Tomorrow morning all 82 people who entered supervised between 4-6 September will be rejoining the community once they have successfully completed their exit medical clearance. All COVID-19 swabs sent to New Zealand together with the in-country tests from this cohort have returned negative results.
“These returnees are fellow Cook Islanders, our relatives, their spouses and children, people who were referred to New Zealand for medical treatment, and workers or others who usually live here, and I’m pleased we have been able to find a way to safely return our people home, says Dr Herman, Secretary of Health.
“We continue to learn from each arriving cohort and continue to improve our supervised quarantine process. We also take learnings from other countries to inform our processes acknowledging our context is different to others.
From the first and second cohorts, Te Marae Ora has made changes to their processes, implementing 24/7 monitoring or surveillance, and reviewing the processes for strengthening the vetting process for the supervised quarantine residences. Prior to approval to travel to the Cook Islands, the nominated residence that international arrivals will complete their supervised quarantine process must be approved by the Puna, Police and Te Marae Ora. Taping to cordon off the property is also provided along with the yellow flags. Working collaboratively with the Puna, Police and Health helps ensure our arrivals enjoy are warm welcome home and gives our communities’ confidence in our health protection processes.
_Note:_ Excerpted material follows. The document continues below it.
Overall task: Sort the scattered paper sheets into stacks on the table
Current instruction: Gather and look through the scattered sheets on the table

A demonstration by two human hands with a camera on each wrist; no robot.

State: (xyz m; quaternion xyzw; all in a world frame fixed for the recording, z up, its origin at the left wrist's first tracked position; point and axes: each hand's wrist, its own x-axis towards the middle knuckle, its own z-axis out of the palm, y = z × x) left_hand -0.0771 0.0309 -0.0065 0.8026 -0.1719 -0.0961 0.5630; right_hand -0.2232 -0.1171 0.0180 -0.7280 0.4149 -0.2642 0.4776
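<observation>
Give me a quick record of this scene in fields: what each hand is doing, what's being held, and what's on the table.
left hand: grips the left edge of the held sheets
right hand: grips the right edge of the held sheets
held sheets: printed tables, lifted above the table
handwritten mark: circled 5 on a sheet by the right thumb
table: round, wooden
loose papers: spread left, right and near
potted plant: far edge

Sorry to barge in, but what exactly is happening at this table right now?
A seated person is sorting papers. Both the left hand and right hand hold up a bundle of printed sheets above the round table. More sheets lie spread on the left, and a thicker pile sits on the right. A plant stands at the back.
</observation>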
The quarantine process is an established public health measure and one, says Secretary of Health Dr Aumea Herman. “How we design and implement it relies on the context e.g. what we do in Rarotonga would be different in another country. Several factors including the level of engagement with the community and Puna as well as the cooperation of the travellers and their families is important”.
“The public health response we choose is informed by the disease transmission pattern in the country where travellers are coming from, in this case, NZ. the assessed public health risk to the Cook Islands population informs these decisions” noted Dr Herman.
Some members of the public have questioned why the Cook Islands government has not implemented a user-pays option like the one New Zealand has opted for.
Our public health response to COVID-19 must be contextualized to the Cook Islands, rather than NZ. There are many factors to consider beyond that of cost, rather it’s understanding the complexities, uncertainty, and rapidly evolving epidemiology of the disease.
Further, having returnees able to undertake supervised quarantine in their own homes, having been away for an extended period is not only financially cost effective, but more importantly, good for their mental health and well-being.
Each Puna determines how they will monitor their arrivals in supervised quarantine, in their areas. They know their people. What has been important is seeing the Puna work closely with their communities and providing a range of options for monitoring those undertaking supervised quarantine, based on their connectedness to their people, leadership, and trust.